Reckless Operation of a Motor Vehicle
Reckless operation of a motor vehicle is a serious offense that carries a license suspension and the possibility of jail time.Elements of Reckless Operation of a Motor Vehicle
In order to convict a defendant of reckless operation of a motor vehicle, the Commonwealth must prove beyond a reasonable doubt that the defendant:
- Operated a motor vehicle;
- On a public way;
- In a reckless fashion.
The first two elements are ordinarily easy to prove – the Commonwealth must establish that the defendant was driving (or otherwise in control of) the car and that the operation occurred on a public way (any road maintained by the local, state, or federal government). Therefore, the disputed element is generally whether the defendant operated his or her car recklessly.
Recklessness occurs when the defendant ignores the fact that his or her manner of driving is very likely to result in death or serious injury to someone or the defendant is indifferent to whether someone is killed or seriously injured. Evidence of mere negligence, without more, is insufficient for the defendant to be convicted of reckless operation. In determining whether a defendant was reckless in these cases, juries are instructed to consider the defendant’s rate of speed and manner of operation, the defendant’s physical condition and how well he or she could see and control the vehicle, the condition of the defendant’s vehicle, the type of road being driven, the time of day, the weather, and whether there were other people on the road with the defendant. Each of these considerations would be subject to aggressive cross-examination at trial.

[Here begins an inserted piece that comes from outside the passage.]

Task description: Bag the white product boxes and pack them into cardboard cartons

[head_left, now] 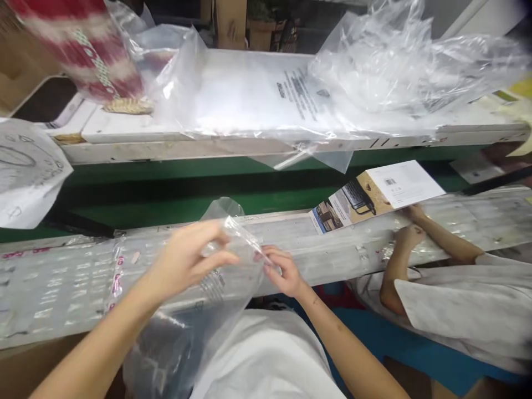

A car accident is not necessary for a defendant to be convicted of reckless operation, as the sole issue is whether the defendant ignored, or was indifferent to, the possibility of someone being killed or seriously injured as a result of his or her operation. If there was an accident, the defendant is not necessarily guilty of recklessness. In the case of an accident, the jury is instructed to examine all of the evidence concerning how the accident happened in order to determine (1) whether the defendant was at fault and, if so, (2) whether the defendant’s conduct rose to recklessness.
If a driver is charged with reckless operation of a motor vehicle and there was no car accident, the basis of the charges will usually be a police officer’s observation that the defendant was driving in an unsafe manner. Police officers routinely come to court to testify that drivers were reckless because they were speeding, weaving through traffic, inappropriately passing other motorists, or swerving over the double yellow line. Attorney Spring’s argument to rebut the police officer’s testimony is that drivers operate erratically for a lot of different reasons. Momentary distractions caused by other drivers, the weather, or the ringing of a cell phone can lead to swerving, speeding, or other minor traffic infractions. If the prosecutor cannot prove that the defendant willfully ignored or was indifferent to the dangers inherent in his bad driving, then the defendant is entitled to be found not guilty.